## TASK GOAL
Each line from the one containing "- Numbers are" to the end of the data must be copied exactly, the first and last included; no other lines and no pictures belong in the copy.

## DATA
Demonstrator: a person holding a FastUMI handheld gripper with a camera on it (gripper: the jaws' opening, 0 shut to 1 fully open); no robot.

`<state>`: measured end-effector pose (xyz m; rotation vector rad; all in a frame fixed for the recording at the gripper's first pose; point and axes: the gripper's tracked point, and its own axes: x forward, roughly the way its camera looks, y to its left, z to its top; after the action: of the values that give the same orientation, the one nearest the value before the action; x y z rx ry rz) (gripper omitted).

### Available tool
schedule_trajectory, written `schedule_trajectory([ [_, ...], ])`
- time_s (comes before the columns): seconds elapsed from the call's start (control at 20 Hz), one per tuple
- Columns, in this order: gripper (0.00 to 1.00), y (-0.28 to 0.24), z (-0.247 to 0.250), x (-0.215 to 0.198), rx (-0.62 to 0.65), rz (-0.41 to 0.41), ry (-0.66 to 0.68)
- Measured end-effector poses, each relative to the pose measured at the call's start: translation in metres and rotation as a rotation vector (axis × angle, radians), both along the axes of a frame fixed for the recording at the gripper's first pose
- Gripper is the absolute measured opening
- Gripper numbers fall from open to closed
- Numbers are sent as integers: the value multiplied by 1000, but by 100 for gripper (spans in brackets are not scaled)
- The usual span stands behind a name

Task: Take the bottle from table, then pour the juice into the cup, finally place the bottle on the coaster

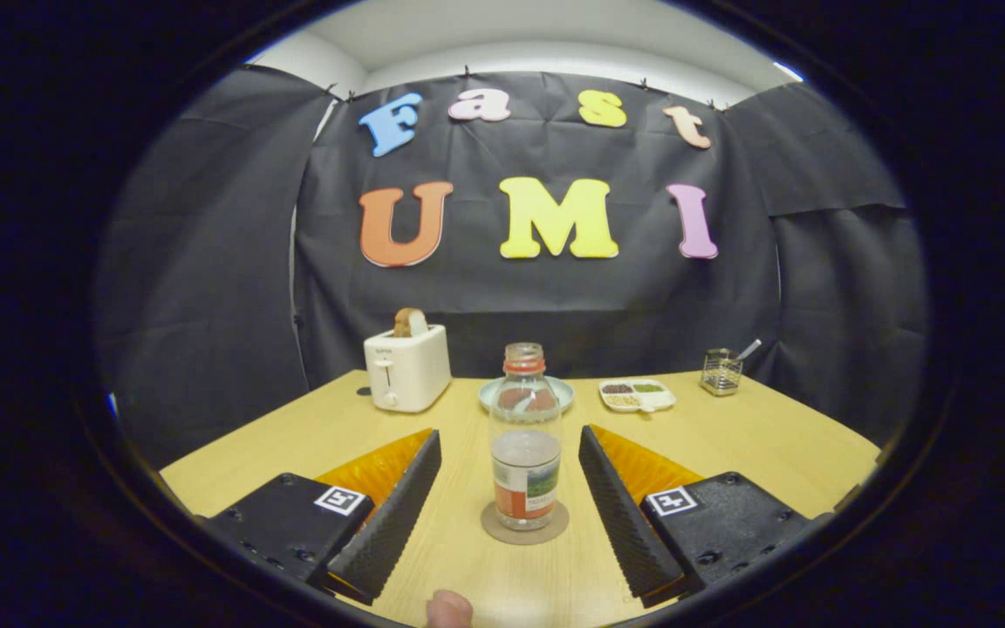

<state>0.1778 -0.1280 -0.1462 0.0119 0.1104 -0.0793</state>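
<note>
A clear, uncapped bottle with a red neck ring and a label stands upright on a round brown coaster, between my two fingers. My gripper is open, with a gap between each finger and the bottle. The liquid in the bottle reaches about halfway up. Behind the bottle lies a pale green plate, with something red seen through the glass. I cannot make out a cup.
On the wooden table stand a white toaster with bread at the back left, a white divided dish of grains, and a wire holder at the back right. A fingertip shows near the table's front edge.
</note>
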Motion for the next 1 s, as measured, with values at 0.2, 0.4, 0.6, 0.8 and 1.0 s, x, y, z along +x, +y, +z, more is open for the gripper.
schedule_trajectory([
  [0.2, 100, 11, 55, -41, 21, 6, -94],
  [0.4, 100, 12, 99, -85, 24, 0, -152],
  [0.6, 100, 13, 137, -128, 18, 5, -201],
  [0.8, 100, 27, 162, -167, 21, 50, -248],
  [1.0, 100, 34, 170, -202, 56, 95, -268],
])
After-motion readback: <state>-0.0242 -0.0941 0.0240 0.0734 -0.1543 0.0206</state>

## RESPONSE TO THIS EXERCISE
- Numbers are sent as integers: the value multiplied by 1000, but by 100 for gripper (spans in brackets are not scaled)
- The usual span stands behind a name

Task: Take the bottle from table, then pour the juice into the cup, finally place the bottle on the coaster


<state>0.1778 -0.1280 -0.1462 0.0119 0.1104 -0.0793</state>
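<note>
A clear, uncapped bottle with a red neck ring and a label stands upright on a round brown coaster, between my two fingers. My gripper is open, with a gap between each finger and the bottle. The liquid in the bottle reaches about halfway up. Behind the bottle lies a pale green plate, with something red seen through the glass. I cannot make out a cup.
On the wooden table stand a white toaster with bread at the back left, a white divided dish of grains, and a wire holder at the back right. A fingertip shows near the table's front edge.
</note>
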Motion for the next 1 s, as measured, with values at 0.2, 0.4, 0.6, 0.8 and 1.0 s, x, y, z along +x, +y, +z, more is open for the gripper.
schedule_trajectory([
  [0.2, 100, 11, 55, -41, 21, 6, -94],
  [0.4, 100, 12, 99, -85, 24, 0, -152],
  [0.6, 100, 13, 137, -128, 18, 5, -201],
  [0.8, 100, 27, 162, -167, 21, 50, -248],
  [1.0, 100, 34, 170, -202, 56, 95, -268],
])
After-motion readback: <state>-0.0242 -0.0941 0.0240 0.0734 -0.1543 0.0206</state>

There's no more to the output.